Selasa, 29 Desember 2015

Mosaik 1 - Asa di Secarik Perih

Ting..ting..ting...
Sore itu, suasana sangat berbeda. Awan terasa mendung, angin-angin terasa murung menebarkan sebongkah daun-daun yang berguguran. Jalanan terasa sepi. Sungguh mereka semua tahu dan mengerti akan perasaan Sunaryo. Seorang Bapak yang menjajakan dagangan es dawet nya, yang biasa dipanggil Pak Yo.

“Teh Hangat, Mas” suara lirih dan raut muka yang lelah sangat tergambar pada raut mukanya. Sebuah harga teh di burjo yang jika dihitung memang lebih murah dari es dawetnya, namun sepertinya ia masih berfikir apakah pengeluarannya ini lebih kecil dari pendapatannya.

Seorang AA Burjo, sebuah istilah panggilan bagi pedagang bubur kacang ijo yang menjelma menguasai pasaran warung makan dengan grand design warung mie 24 jam mengambilkan teh itu. Ditiupnya lirih teh hangat itu oleh Pak Yo, segera tak tersisa. Sebuah majas yang jelas mengindikasikan akan rasa haus dan lapar dengan mempertimbangkan isi kantong.

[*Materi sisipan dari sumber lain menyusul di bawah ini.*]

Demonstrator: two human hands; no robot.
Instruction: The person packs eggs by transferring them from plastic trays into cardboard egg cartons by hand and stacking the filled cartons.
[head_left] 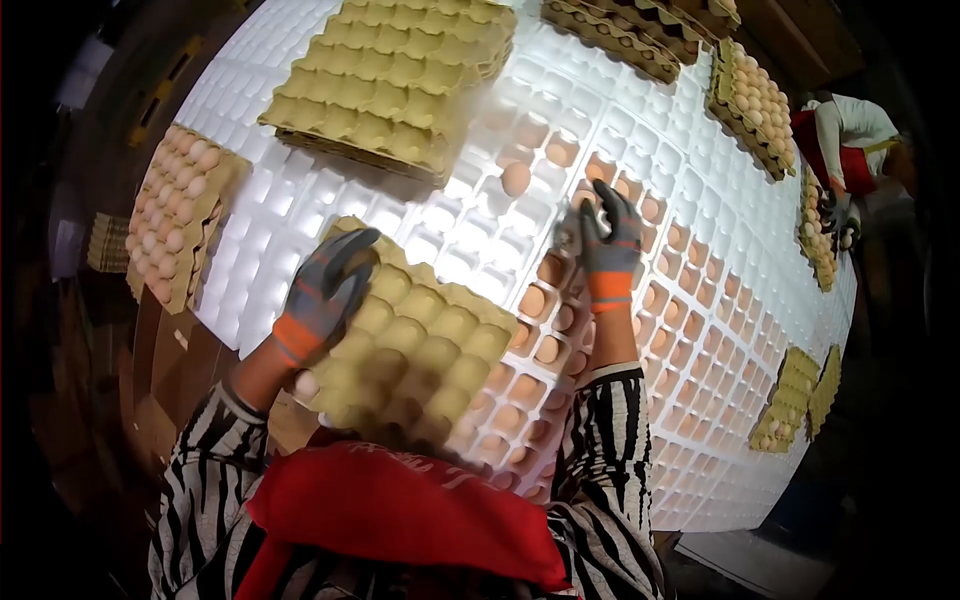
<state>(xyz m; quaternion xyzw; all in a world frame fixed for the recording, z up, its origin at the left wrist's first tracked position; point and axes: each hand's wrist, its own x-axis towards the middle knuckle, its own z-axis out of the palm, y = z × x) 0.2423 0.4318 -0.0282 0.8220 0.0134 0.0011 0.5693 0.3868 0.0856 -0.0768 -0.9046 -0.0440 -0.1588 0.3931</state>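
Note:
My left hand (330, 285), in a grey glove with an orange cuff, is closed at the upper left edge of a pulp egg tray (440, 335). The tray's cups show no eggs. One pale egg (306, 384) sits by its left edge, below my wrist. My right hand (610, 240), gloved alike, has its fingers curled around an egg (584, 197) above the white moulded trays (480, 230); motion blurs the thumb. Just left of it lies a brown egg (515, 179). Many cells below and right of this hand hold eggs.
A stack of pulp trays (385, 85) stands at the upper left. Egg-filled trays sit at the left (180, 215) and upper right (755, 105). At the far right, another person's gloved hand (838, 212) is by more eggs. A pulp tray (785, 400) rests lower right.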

Aku terpana, disisi warung itu, namun aku belum lah peduli. Aku masih mengira bahwa itu hanyalah peristirahatan sejenak dari kelilingnya dia berjualan. Namun jelas sekali, sejelas bercak hitam pada kertas putih. Gemilang dan tatapan matanya sungguh benar mengisyaratkan akan hal itu. Lelah bahkan hampir putus asa. Aku tetap saja melanjutkan makan di warung itu juga.

Pak Yo langsung meninggalkan Burjo. Namun lagi-lagi ia merenung, duduk seperti Valentino Rossi yang mencium motornya sebelum balapan. Sejenak lama. Mungkin terlintas banyak fikiran yang terlintas dalam hidupnya.

Anak-anak banyak yang berlalu lalang. Menjajakan gelak tawa yang memicu perhatian orang disekitar. Pembalap moto GP sepertinya menjadi ajang cita-cita mereka. “ting...ting..ting...” kembali terpancar suara itu. Sepertinya Pak Yo mengharap anak-anak yang lewat untuk segera menemuinya dan membeli dagangannya. Lama menunggu, sepertinya burung-burungpun sudah bosan melihat Pak Yo berdiri menunggu anak-anak yang lewat lalu lalang hingga ia berterbangan berhamburan bagai harapan Pak Yo yang kian sirna.

Diapun melanjutkan dagangnya. Hingga bertemu sebelum pertigaan. Pertigaan yang sepertinya akan menjadi ladang subur akad harapan Pak Yo, karena persimpangan-persimpangan seperti ini biasanya akan banyak orang lalu lalang dan menjadi titik pertemuan tiga arus, bahkan dalam aturan perkalian bisa masuk 9 arus.

Aku mengayuh sepeda menuju pertigaan. Karena itu memang jalan satu-satunya untuk menuju tempat kos untuk mengambil berbagai peralatan dan kembali lagi melalui jalan itu menuju kampus.

Putaran sepeda mulai berat, semakin berat, emosi perasaan tidak bisa tertahan, semakin berat pula kaki ini untuk mengayuh, seberat perasaan Pak Yo yang ternyata ia kembali duduk dibawah tiang listrik di pertigaan itu. Sepertinya Pak Yo dianggap gaib atau tidak kelihatan. Orang ramai lalu lalang, banyak orang berdagang dengan kisruh tawar-menawar, namun lagi-lagi Pak Yo hanya bisa diam sambil melihat aset dagangannya. Mengharap kebekuan es yang terus menerus hingga bisa cair menunggu sang pembeli.

Namun diantara rasa pedih, lelah, dan mungkin putus asa itu. Sepertinya persimpangan jalan itu mengajarkan bahwa pilihannya apakah untuk terus melanjutkan, apakah untuk terus berhenti. Ya, persimpangan jalan itu mengajarkan untuk berbenah, bahwa itu bukanlah suatu hal yang tepat.

Kau benar, masih ada asa di secarik perih.